Leckington received $19,875 in compensation and $9,930 for legal fees.
Iowa’s compensation on the low end
Iowa law provides $50 for each day a wrongfully-imprisoned person was in jail or prison, lost wages up to $25,000 a year and legal fees. The daily compensation adds up to $18,250 for a year.
This pay is toward the bottom of 30 states that offer such deals, according to the Innocence Project.
“Texas has the best law in the country,” said Rebecca Brown, the organization’s director of state policy reform.
Texas provides people who were wrongfully imprisoned $80,000 for each year they were locked up, as well as $25,000 for each year on parole or the sex offender registry. Wrongfully-imprisoned Texans also receive medical care and college tuition.
New Hampshire, on the other hand, pays a maximum $20,000, no matter how long someone spends in prison. Twenty-one states provide no compensation for wrongful convictions.
The federal government allows $100,000 a year for plaintiffs on death row and $50,000 a year for others.
“We recommend, at minimum, that it be $50,000 a year, with adjustments based on inflation,” Brown said of state policies.
Providing social services to the wrongfully convicted is vital, she said, because men and women often come out of prison with nothing.

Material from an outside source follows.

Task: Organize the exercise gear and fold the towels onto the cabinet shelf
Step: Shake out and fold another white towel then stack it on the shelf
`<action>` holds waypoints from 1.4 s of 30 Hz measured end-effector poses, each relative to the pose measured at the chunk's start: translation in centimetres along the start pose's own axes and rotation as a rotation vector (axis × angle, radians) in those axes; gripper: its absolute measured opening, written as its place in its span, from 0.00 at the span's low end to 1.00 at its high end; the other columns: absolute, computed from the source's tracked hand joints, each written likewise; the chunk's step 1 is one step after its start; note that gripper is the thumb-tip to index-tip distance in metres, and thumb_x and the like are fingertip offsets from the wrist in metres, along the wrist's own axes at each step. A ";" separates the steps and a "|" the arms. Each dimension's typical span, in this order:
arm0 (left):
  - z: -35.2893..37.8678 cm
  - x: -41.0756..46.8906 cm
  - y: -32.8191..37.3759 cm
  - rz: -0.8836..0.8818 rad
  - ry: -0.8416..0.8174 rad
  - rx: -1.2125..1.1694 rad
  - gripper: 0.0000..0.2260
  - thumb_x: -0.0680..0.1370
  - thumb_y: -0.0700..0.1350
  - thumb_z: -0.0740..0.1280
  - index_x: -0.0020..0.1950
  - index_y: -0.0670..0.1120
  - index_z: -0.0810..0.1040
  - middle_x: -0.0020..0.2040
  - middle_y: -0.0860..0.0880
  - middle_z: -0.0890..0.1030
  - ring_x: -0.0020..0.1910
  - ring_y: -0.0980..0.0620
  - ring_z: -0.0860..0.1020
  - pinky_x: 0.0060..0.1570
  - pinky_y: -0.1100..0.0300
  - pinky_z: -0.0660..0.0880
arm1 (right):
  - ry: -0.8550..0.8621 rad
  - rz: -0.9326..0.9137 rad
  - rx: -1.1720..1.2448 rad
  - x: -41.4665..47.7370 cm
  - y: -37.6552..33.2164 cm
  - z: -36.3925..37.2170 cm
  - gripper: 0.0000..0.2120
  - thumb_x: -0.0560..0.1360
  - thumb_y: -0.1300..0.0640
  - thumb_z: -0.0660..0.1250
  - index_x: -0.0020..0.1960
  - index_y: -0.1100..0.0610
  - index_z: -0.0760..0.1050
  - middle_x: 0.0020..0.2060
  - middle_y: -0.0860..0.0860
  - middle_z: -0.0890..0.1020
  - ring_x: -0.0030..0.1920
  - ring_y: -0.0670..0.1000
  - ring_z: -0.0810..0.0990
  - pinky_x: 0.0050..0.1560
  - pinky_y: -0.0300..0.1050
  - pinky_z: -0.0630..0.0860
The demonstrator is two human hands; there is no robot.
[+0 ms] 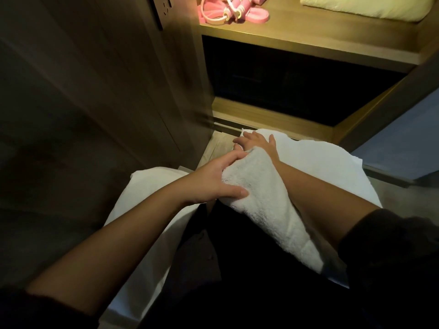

Unlike parolees who are eligible for support services and job training, someone who is exonerated may not receive those benefits.
“The wrongfully convicted are in a no-man’s land,” Brown added.
LaMarca lost track of his client, Terry Cox, years ago. Every once in a while, a new client mentions he got LaMarca’s name from Cox. But LaMarca believes the compensation for wrongful conviction should be higher in Iowa.
“It’s not just the loss of your freedom,” he said. “It’s also the mental rage of knowing you don’t belong there.”